McCuskey counters that the law treats biological males the same as biological females.
Lurking behind that debate is a landmark Supreme Court decision from 2020, Bostock v. Clayton County, that concluded that a federal law that bars discrimination in the workplace “on the basis of sex” also protects gay and transgender employees.
Writing for the court, conservative Justice Neil Gorsuch stressed that the opinion applied only in the workplace. But given that the two anti-discrimination laws are worded similarly, the court – if it sides with the states – will have to explain why the logic of Bostock doesn’t apply in other contexts, like sports.

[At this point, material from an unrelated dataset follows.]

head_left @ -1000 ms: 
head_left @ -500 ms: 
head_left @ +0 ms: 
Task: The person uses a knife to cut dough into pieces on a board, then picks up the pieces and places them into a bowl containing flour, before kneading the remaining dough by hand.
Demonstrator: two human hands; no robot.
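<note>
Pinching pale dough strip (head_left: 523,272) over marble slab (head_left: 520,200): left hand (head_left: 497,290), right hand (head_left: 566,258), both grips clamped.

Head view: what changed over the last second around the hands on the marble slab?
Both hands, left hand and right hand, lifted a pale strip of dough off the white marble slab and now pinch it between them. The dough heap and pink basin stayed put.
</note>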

And that is likely to be a central debate in the arguments Tuesday.
So, too, is the question of whether transgender people are entitled to the same anti-discrimination protections that race and sex have under the 14th Amendment. The Supreme Court dodged that question in last year’s decision on transgender care bans, US v. Skrmetti, though several conservative justices indicated in separate opinions that they believe the answer to that question is “no.”
Pepper-Jackson and her family are aware of those challenges. But, they said, they believe they’re engaged in a longer game.
“Getting this far and bringing light to this case and showing that this is an issue,” Pepper-Jackson said, “is a win.”